* Task requirements: Transcribe the data exactly, pictures excluded.

***** Raw data *****

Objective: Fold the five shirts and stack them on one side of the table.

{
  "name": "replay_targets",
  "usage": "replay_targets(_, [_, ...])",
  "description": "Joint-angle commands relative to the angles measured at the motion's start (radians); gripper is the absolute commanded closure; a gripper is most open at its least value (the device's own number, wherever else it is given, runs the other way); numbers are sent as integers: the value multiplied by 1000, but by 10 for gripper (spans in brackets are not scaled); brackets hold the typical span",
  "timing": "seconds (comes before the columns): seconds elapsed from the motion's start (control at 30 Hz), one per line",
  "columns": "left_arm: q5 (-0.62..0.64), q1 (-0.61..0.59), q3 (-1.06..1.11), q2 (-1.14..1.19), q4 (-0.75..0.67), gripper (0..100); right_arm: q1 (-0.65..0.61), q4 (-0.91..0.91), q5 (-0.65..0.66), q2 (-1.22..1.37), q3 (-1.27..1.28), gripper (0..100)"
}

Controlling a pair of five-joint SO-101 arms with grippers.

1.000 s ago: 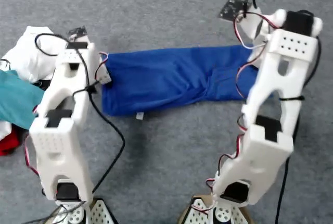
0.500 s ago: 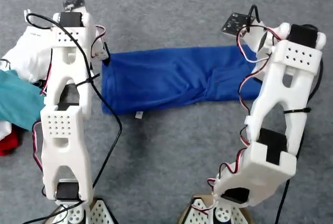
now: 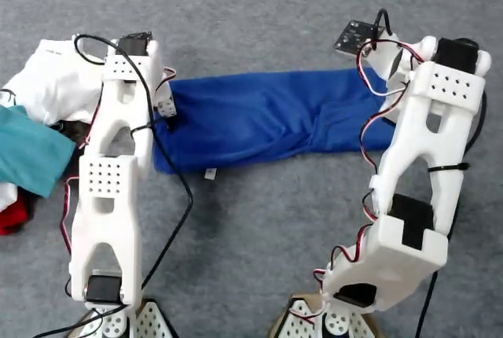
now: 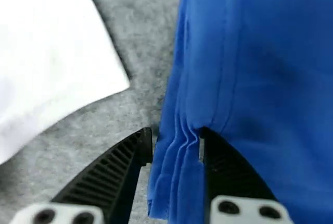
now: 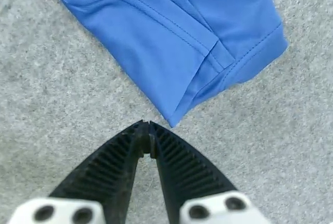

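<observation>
The left pincer (image 4: 174, 133) stands at one short end of the blue shirt (image 3: 267, 118). Its jaws are narrow and closed on the layered edge of the cloth, and several stacked folds of blue fabric are pinched between the two black fingers (image 4: 117, 174). The rest of the shirt runs away from this pincer as a long folded band across the grey counter (image 3: 259, 236), towards the other arm.

On the side of the left pincer away from the blue cloth, a white shirt (image 4: 52, 52) lies crumpled. It is near the pincer but apart from it, with a strip of bare counter between them. In the high view the white shirt tops a loose pile, with a teal shirt (image 3: 31, 153) lying against it and a red shirt (image 3: 12, 212) showing at the pile's edge. All of them are unfolded and lie on the far side of the left arm from the blue shirt.

The right pincer (image 5: 146, 127) is closed with its fingertips touching, and it holds nothing. It hangs over bare counter just off the opposite end of the blue shirt. A hemmed corner of the cloth lies just ahead of its tips, close to them, though whether it touches them cannot be told. Beyond that corner the fabric lies flat, with stitched seams showing.
</observation>
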Motion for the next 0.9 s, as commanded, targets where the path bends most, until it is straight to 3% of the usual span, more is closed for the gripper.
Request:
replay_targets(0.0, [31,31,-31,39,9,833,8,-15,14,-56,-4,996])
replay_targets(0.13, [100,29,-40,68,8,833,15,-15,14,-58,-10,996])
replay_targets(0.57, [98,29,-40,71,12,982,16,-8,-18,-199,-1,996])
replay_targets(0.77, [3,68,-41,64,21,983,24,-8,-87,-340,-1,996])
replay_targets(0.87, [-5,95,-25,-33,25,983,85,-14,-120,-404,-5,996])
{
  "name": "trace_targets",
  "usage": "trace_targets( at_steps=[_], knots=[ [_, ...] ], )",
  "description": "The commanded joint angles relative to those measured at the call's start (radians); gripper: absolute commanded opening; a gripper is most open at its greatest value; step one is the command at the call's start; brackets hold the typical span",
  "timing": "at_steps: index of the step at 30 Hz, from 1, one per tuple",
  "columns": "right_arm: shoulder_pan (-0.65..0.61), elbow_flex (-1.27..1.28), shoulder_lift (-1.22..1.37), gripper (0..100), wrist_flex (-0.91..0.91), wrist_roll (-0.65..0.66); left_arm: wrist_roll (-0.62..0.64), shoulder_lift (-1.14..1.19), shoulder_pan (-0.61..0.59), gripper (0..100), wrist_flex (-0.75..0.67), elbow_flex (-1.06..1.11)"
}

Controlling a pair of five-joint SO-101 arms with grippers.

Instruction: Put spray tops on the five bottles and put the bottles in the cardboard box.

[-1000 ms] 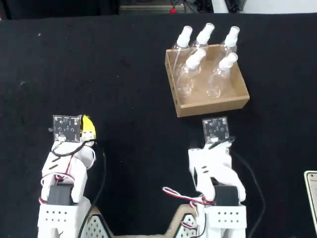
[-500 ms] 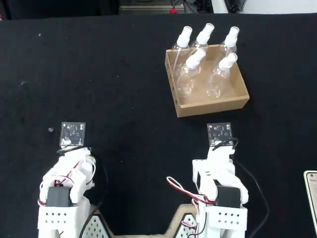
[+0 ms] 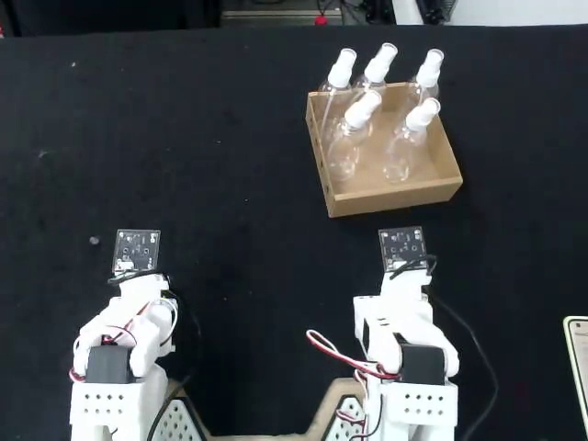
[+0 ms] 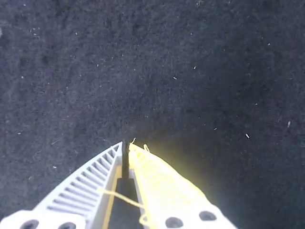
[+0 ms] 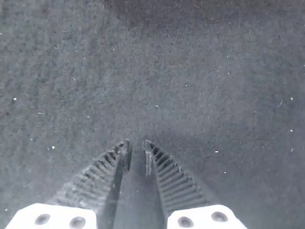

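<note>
Brown and shallow, the open-topped square cardboard box (image 3: 395, 198) is sitting on the black cloth-covered table (image 3: 184, 138), toward its far edge and right of the middle. Five clear plastic bottles (image 3: 342, 149) with rounded bodies are standing inside it, packed close together: three are lining the far wall and two are standing in front of them, nearer the middle of the box. Each one is wearing a white spray top (image 3: 364, 105), and all the tops are leaning slightly the same way in the high view. The near strip of the box floor is showing bare cardboard.

Both white arms are resting folded close to the near edge of the table. The left arm (image 3: 124, 317) is sitting by the near left corner, well apart from the box. The right arm (image 3: 401, 308) is sitting near the box's front wall without touching it.

The left gripper (image 4: 127, 149), with one white and one yellow finger, is pressing its tips together over bare cloth and holding nothing. The right gripper (image 5: 136, 153) is keeping its dark ribbed fingers (image 5: 167, 176) almost together, with only a narrow slit between the tips, gripping nothing.
</note>
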Motion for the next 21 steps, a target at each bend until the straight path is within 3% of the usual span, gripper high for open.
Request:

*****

* Finished exercise:
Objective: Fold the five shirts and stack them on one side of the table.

{
  "name": "replay_targets",
  "usage": "replay_targets(_, [_, ...])",
  "description": "Joint-angle commands relative to the angles measured at the motion's start (radians); gripper is the absolute commanded closure; a gripper is most open at its least value (the device's own number, wherever else it is given, runs the other way); numbers are sent as integers: the value multiplied by 1000, but by 10 for gripper (spans in brackets are not scaled); brackets hold the typical span",
  "timing": "seconds (comes before the columns): seconds elapsed from the motion's start (control at 30 Hz), one per line",
  "columns": "left_arm: q5 (-0.62..0.64), q1 (-0.61..0.59), q3 (-1.06..1.11), q2 (-1.14..1.19), q4 (-0.75..0.67), gripper (0..100); right_arm: q1 (-0.65..0.61), q4 (-0.91..0.91), q5 (-0.65..0.66), q2 (-1.22..1.37), q3 (-1.27..1.28), gripper (0..100)"
}

Controlling a pair of five-joint SO-101 arms with grippers.

1.000 s ago: 
0.500 s ago: 
now: 
now: 
now: 

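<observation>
The left pincer (image 4: 174, 133) stands at one short end of the blue shirt (image 3: 267, 118). Its jaws are narrow and closed on the layered edge of the cloth, and several stacked folds of blue fabric are pinched between the two black fingers (image 4: 117, 174). The rest of the shirt runs away from this pincer as a long folded band across the grey counter (image 3: 259, 236), towards the other arm.

On the side of the left pincer away from the blue cloth, a white shirt (image 4: 52, 52) lies crumpled. It is near the pincer but apart from it, with a strip of bare counter between them. In the high view the white shirt tops a loose pile, with a teal shirt (image 3: 31, 153) lying against it and a red shirt (image 3: 12, 212) showing at the pile's edge. All of them are unfolded and lie on the far side of the left arm from the blue shirt.

The right pincer (image 5: 146, 127) is closed with its fingertips touching, and it holds nothing. It hangs over bare counter just off the opposite end of the blue shirt. A hemmed corner of the cloth lies just ahead of its tips, close to them, though whether it touches them cannot be told. Beyond that corner the fabric lies flat, with stitched seams showing.
</observation>
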Motion for the next 0.9 s, as commanded, targets where the path bends most, until it is straight to 3% of the usual span, more is closed for the gripper.
Request:
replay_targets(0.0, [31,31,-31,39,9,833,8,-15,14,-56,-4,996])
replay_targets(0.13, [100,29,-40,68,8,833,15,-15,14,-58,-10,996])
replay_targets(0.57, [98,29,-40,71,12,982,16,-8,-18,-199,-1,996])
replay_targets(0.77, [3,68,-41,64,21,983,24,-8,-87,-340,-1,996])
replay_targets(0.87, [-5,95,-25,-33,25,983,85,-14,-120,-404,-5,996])
{
  "name": "trace_targets",
  "usage": "trace_targets( at_steps=[_], knots=[ [_, ...] ], )",
  "description": "The commanded joint angles relative to those measured at the call's start (radians); gripper: absolute commanded opening; a gripper is most open at its greatest value; step one is the command at the call's start; brackets hold the typical span",
  "timing": "at_steps: index of the step at 30 Hz, from 1, one per tuple",
  "columns": "right_arm: shoulder_pan (-0.65..0.61), elbow_flex (-1.27..1.28), shoulder_lift (-1.22..1.37), gripper (0..100), wrist_flex (-0.91..0.91), wrist_roll (-0.65..0.66); left_arm: wrist_roll (-0.62..0.64), shoulder_lift (-1.14..1.19), shoulder_pan (-0.61..0.59), gripper (0..100), wrist_flex (-0.75..0.67), elbow_flex (-1.06..1.11)"
}

Controlling a pair of five-joint SO-101 arms with grippers.

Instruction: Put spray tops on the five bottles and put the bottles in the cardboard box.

[-1000 ms] 
[-500 ms] 
[+0 ms] 
[+0 ms] 
[+0 ms] 

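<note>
Brown and shallow, the open-topped square cardboard box (image 3: 395, 198) is sitting on the black cloth-covered table (image 3: 184, 138), toward its far edge and right of the middle. Five clear plastic bottles (image 3: 342, 149) with rounded bodies are standing inside it, packed close together: three are lining the far wall and two are standing in front of them, nearer the middle of the box. Each one is wearing a white spray top (image 3: 364, 105), and all the tops are leaning slightly the same way in the high view. The near strip of the box floor is showing bare cardboard.

Both white arms are resting folded close to the near edge of the table. The left arm (image 3: 124, 317) is sitting by the near left corner, well apart from the box. The right arm (image 3: 401, 308) is sitting near the box's front wall without touching it.

The left gripper (image 4: 127, 149), with one white and one yellow finger, is pressing its tips together over bare cloth and holding nothing. The right gripper (image 5: 136, 153) is keeping its dark ribbed fingers (image 5: 167, 176) almost together, with only a narrow slit between the tips, gripping nothing.
</note>
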Motion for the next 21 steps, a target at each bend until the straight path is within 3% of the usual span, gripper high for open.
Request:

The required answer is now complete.